Взгляд с вновь просыпающейся усмешкой обратился к нему, и Курт, отбросив в сторону ошметки одежды, вопрошающе поднял брови:
– Что? Хочешь сказать что-то?.. Я слушаю, – кивнул он и вытащил кляп изо рта чародея.
– Это я слушаю, – возразил чародей, отплевавшись, и теперь уже с откровенной улыбкой проследил за тем, как короткий нож распарывает его явно недешевую рубашку. – Даже, я бы сказал, заслушиваюсь. И меня даже посещают разные мысли по этому поводу; к примеру такие – каждый из вашей братии, предваряя допросы подобными речами, полагает, что в его словах есть что-то особое, неповторимое, что способно задеть что-то в обвиняемом, вызвать страх или еще что-либо, что должно побудить его немедленно начать говорить.
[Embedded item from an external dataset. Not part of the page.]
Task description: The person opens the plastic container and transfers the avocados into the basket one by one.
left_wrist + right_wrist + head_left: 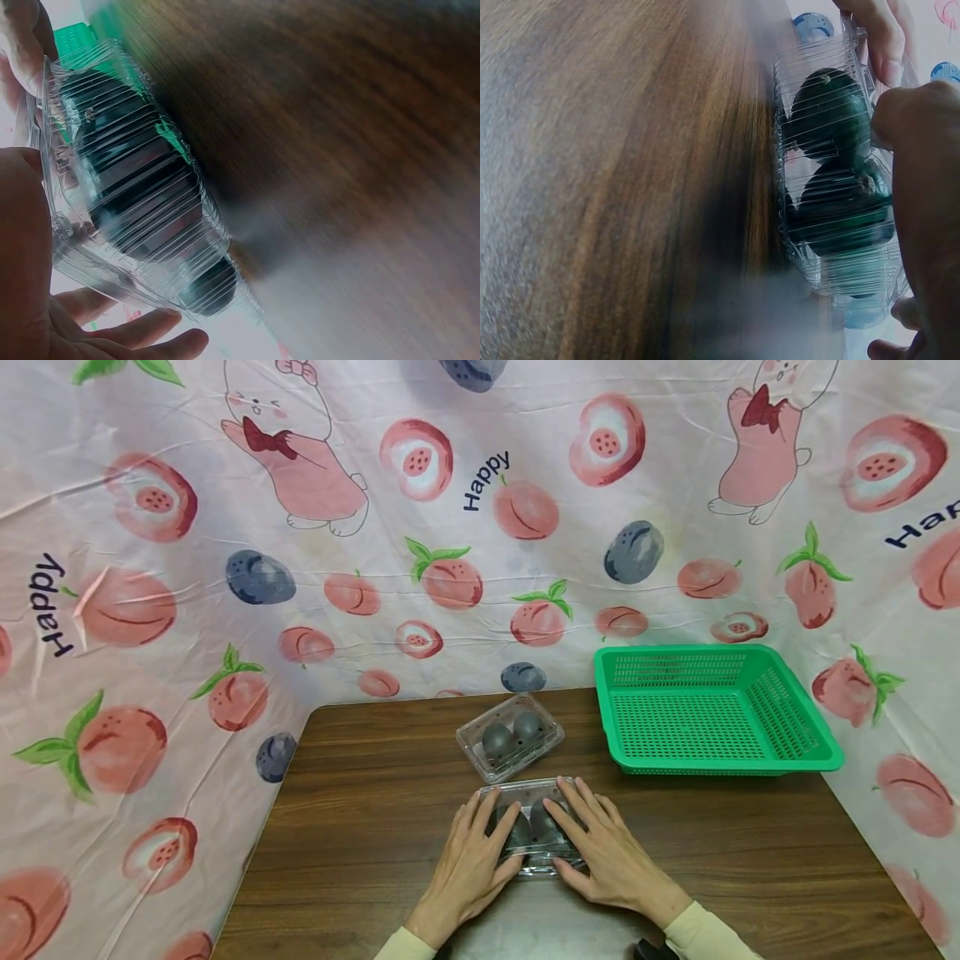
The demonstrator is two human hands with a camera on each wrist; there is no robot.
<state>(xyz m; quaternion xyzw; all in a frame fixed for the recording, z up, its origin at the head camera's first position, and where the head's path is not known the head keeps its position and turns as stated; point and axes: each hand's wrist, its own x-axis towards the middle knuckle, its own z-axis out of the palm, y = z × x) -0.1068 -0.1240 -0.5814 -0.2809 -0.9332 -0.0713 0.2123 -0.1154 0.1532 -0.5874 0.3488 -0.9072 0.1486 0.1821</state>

Ведь и ты сейчас уверен, что я тотчас распла́чусь и, трясясь от ужаса, выложу тебе все.
– Не уверен, – пожал плечами Курт и, покончив с рубашкой, улыбнулся, когда по синеющему на глазах телу чародея прошла короткая дрожь. – Зябковато тут, верно?..
Не уверен, и не просто не уверен – надеюсь, что немедленно ты говорить не станешь; иначе на что я положил столько трудов? Знаешь, чего стоит найти правильное дерево и вырезать правильные колышки? И земля мокрая; вбить их как положено – та еще работенка. Ergo: я заслужил небольшое развлечение – пусть это будет моя compensatio
[146]
; так что я буду весьма разочарован, если рот ты раскроешь раньше, чем через час.
– Вы все предсказуемы, – заметил чародей ровно. – Всего две линии поведения: запугивание и проникновенность либо же запугивание и равнодушие… с вариациями на тему злобности. Даже скучно.
– Это временно, – пообещал Курт дружелюбно. – Обожди чуть – скоро будет интересно. Знаешь, вы ведь тоже все одинаковы, – произнес он неспешно, пробуя острие ножа пальцем. – Вы тоже бываете исключительно двух типов: сопливые трусы, которые сознаются прямо на пороге допросной, и вот такие бравые ребята, которые, впрочем, также все рассказывают рано или поздно.
– Забываешь о тех, кто оказался вам не по зубам, – улыбнулся чародей чуть подрагивающими от холода губами. – О тех, над кем вы пеной изошли, но ничего не добились.